President Trump’s Middle East policy was highly incoherent and transformative as it didn't continue the long-term strategies set by previous presidents. However, it did achieve the unprecedented rapprochement between several Arab countries and Israel in the form of the Abraham Accords. Especially the normalization of ties between the UAE and Israel are quickly transforming the balance of power in the region. Already the two countries are discussing cooperation in science and innovation. Furthermore, energy ties are a promising area due to the complementarity of economies and strategic geolocation of Israel.

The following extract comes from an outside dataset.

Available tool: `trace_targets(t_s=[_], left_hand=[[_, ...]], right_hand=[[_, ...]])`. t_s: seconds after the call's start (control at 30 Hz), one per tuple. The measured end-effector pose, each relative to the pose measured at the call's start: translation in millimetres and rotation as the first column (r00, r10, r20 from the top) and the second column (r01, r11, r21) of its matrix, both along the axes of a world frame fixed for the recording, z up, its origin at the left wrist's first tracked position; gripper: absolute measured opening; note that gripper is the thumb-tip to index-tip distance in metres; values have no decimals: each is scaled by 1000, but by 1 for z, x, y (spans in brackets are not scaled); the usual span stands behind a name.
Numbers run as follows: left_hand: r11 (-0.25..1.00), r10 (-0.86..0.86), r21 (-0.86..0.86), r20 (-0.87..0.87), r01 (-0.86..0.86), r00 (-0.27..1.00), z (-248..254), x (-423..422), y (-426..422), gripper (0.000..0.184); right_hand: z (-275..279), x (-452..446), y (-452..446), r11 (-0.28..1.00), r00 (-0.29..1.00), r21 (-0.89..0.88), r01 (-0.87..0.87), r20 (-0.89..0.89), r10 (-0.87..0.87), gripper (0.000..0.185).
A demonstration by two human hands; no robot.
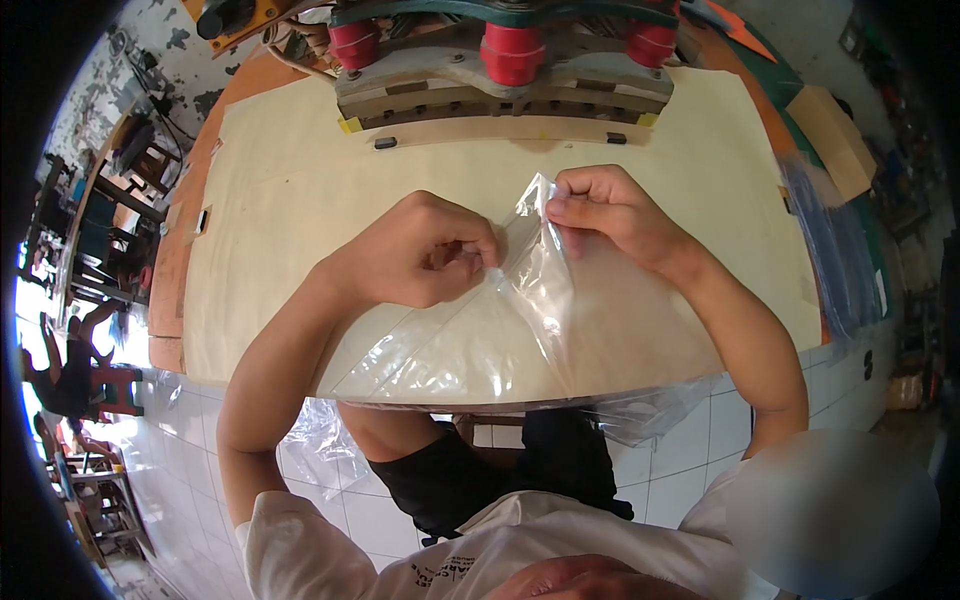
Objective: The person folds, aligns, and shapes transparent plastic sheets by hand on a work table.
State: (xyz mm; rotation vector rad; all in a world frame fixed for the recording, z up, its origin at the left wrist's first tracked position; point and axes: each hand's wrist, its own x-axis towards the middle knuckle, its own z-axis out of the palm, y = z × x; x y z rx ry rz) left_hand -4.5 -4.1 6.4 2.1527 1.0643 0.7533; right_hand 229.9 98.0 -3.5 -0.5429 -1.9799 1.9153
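Observation:
A clear plastic sheet (545, 300) lies over the front part of the pale table covering, its upper part lifted and creased between my hands. My left hand (430, 250) is closed, its fingertips pinching the plastic's edge near the middle. Slightly farther up, my right hand (615, 215) pinches the sheet close to its raised corner, thumb pressed on the fingers. Beyond both hands stands a metal press (500, 90) with red cylinders.
Two small black blocks (386, 144) sit before the press. At the right edge are stacked clear plastic sheets (825, 250) and a cardboard piece (832, 140). More loose plastic (322, 445) hangs below the table's front edge. People are at the far left.

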Motion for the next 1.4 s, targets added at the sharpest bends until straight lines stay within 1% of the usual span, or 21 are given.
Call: trace_targets(t_s=[0.03,0.17,0.27,0.33,0.47,0.53,0.57,0.63,0.67,0.73,0.77,0.83,0.93,1.17,1.23,1.33,1.4], left_hand=[[999,-6,38,8,5,1000,-1,0,0,15],[999,-7,39,7,7,1000,-3,0,0,15],[999,-4,47,5,3,1000,-2,0,0,15],[1000,3,-19,-33,-3,999,-1,-1,0,15],[1000,-10,-1,-23,10,1000,-1,0,1,15],[998,13,-60,-35,-15,999,3,0,-1,15],[998,13,-61,-37,-15,999,1,0,0,15],[999,-9,39,12,9,1000,-3,1,1,14],[999,-8,39,11,8,1000,-3,0,1,14],[998,16,-61,-35,-18,999,0,-1,0,15],[998,18,-61,-36,-20,999,0,-1,0,15],[1000,3,0,-22,-3,1000,-3,-2,1,15],[999,11,-37,-31,-12,999,0,-1,-1,15],[999,16,-40,-49,-18,999,0,0,-1,16],[1000,9,2,-41,-9,999,-4,-1,0,16],[999,22,-28,-54,-24,998,0,0,-1,16],[1000,19,-16,-52,-20,998,-2,0,0,16]], right_hand=[[0,0,0,1000,1000,9,0,5,0,28],[1,0,0,1000,1000,10,0,9,0,28],[3,1,0,999,999,44,-16,39,15,25],[4,1,-1,998,999,52,-22,39,20,25],[3,2,0,999,999,34,-13,35,12,24],[2,2,0,999,999,34,-25,26,24,23],[2,2,0,999,999,34,-26,25,25,23],[2,1,0,999,999,37,-18,30,17,22],[1,1,0,999,999,36,-19,29,18,22],[0,0,0,1000,1000,15,-1,12,1,26],[0,0,0,1000,1000,14,-3,12,3,26],[0,0,0,1000,1000,25,2,22,-3,26],[2,0,-1,1000,999,29,7,35,-8,26],[3,-1,-3,1000,1000,11,15,25,-16,27],[3,0,-3,1000,1000,22,7,10,-7,27],[3,0,-3,999,1000,32,15,18,-16,27],[2,0,-2,999,1000,37,10,14,-11,26]])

Last year on October 20th, the Israeli state-owned Europe Asia Pipeline Company (EAPC) and the UAE-based MED-RED Land Bridge signed a historic agreement. The companies intend to use the Eilat-Ashkelon pipeline to move oil from the Red Sea to the Mediterranean. While it serves the interests of both countries, Egypt stands to lose. Although Cairo enjoys good relations with Israel and the UAE, the agreement could deprive it of transit fees for the use of the Suez Canal.
The pipelines can move 400,000 barrels per day to Eilat, and 1.2 million barrels the other way to Ashkelon. Also, oil terminals on both sides have a storage capacity of 3.7 million cubic meters. Furthermore, smaller pipes can transport the oil towards the country’s two major refineries in Ashdod and Haifa.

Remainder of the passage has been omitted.